Es evidente que MasterChef saca lo mejor de los participantes que aprovechan la oportunidad. La mayoría de los famosos que han pasado por las vitros se han investido de dignidad extra y hasta son capaces de ganarse un dinero con bolos publicitarios y presentando programas, como le sucede a Miguel Ángel Muñoz. Tamara Falcó, última ganadora celebrity, se revalorizó de manera meteórica. Pasó de ser la "niña beata" de Isabel Preysler a ser la marquesa chef. Pero después de la evolución del concurso, que nos descubrió una Tamara insólita, parece haber vuelto a las andadas. O sea. Se convierte en un estorbo más que en un apoyo para el chef Javier Peña en la sobremesa de La 1, insufrible, y el fiasco de este formato pasa por la abulia que despierta la masterchef y sus mohines.
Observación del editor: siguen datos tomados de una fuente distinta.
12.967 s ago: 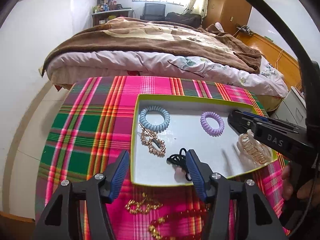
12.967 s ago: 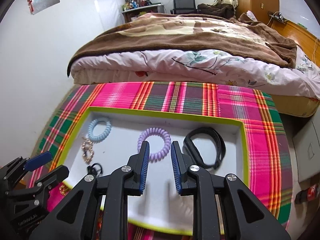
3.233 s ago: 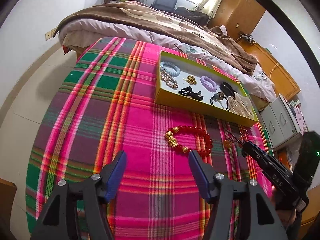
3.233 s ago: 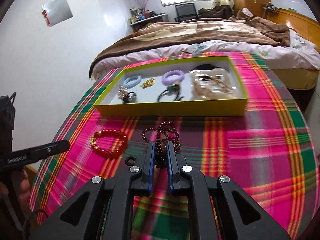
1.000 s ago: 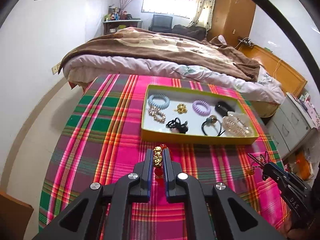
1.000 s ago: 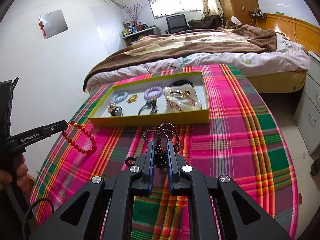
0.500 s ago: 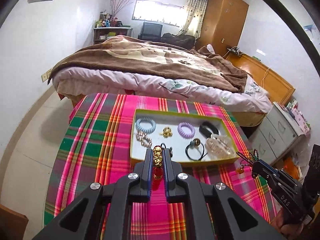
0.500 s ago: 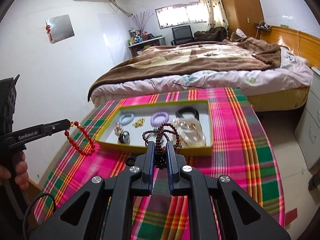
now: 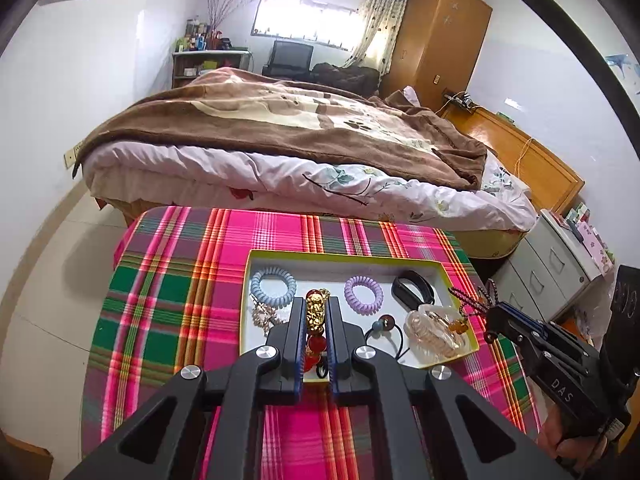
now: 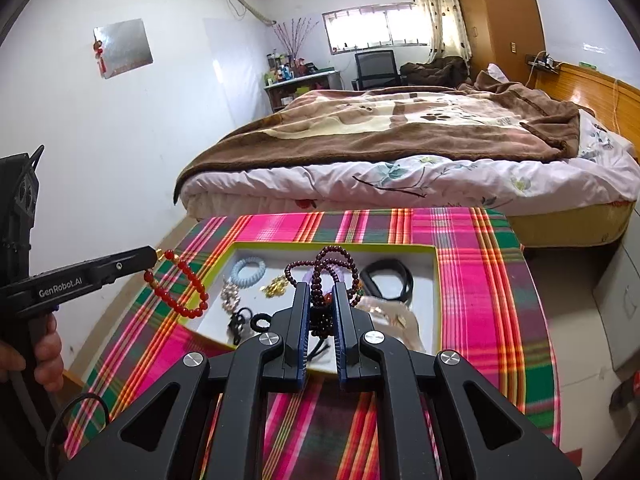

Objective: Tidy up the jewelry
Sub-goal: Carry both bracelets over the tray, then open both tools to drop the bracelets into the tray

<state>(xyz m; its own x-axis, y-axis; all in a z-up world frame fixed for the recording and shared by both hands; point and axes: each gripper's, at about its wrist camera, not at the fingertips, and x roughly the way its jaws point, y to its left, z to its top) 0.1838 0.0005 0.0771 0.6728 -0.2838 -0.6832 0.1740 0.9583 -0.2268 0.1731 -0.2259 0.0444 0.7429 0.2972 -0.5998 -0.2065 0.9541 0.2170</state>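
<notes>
Now, biggest first: the bed [image 9: 288, 140] with its brown blanket sits behind the table [image 9: 168, 280] in its pink-and-green plaid cloth. On that cloth rests the yellow-rimmed tray [image 10: 436, 292], already carrying a blue coil hair tie [image 9: 273, 285], a purple coil hair tie [image 9: 363, 289], a black band [image 10: 386, 276] and a clear hair claw [image 9: 434, 330]. Over the tray's near edge, the left tongs [image 9: 315, 308] pinch the red bead bracelet [image 10: 180, 290] by its gold charm, and it dangles in the air over the tray's left rim. Beside them, the right tongs [image 10: 321, 292] clamp the dark purple bead string [image 10: 320, 270], its loops standing up above the tray.
</notes>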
Tamara también acaba de estrenarse en El Hormiguero y sólo ha destapado que es más cansina de lo que temíamos, con apreciaciones prescindibles por su parte diciendo que no soporta el olor del Metro, del vulgo, vamos. Al contrario de MasterChef, Pablo Motos parece sacar lo peor. Saca lo más clasista de sus colaboradores e incluso invitadas de 9 años le tienen que recordar su edad para que se las trate como lo que son: niñas.

La serie de los jueves de Antena 3, La Valla, no es más sino un cuento de terror sobre el clasismo y las ínfulas de superioridad, adornada con elementos de otras series de la cantera como El internado o plagiados directamente de El cuento de la criada. La serie de pesadilla se grabó antes del confinamiento y sus escenas de calles desiertas, mascarillas y desinfecciones han quedado por debajo de la cruel realidad. La España de 2045 tomada por fachas sanguinarios y clasistas respulsivos se disfraza de régimen nazi, recurso de novelilla de los Hollister. Pero para amenazar y amedrentar nadie va a vestirse de nazi. Ni ahora ni en el futuro. En Cataluña, tan clasista, para exigir el despido de una camarera que habla castellano los matones visten chaqueta informal. Esos son los nazis de La Valla.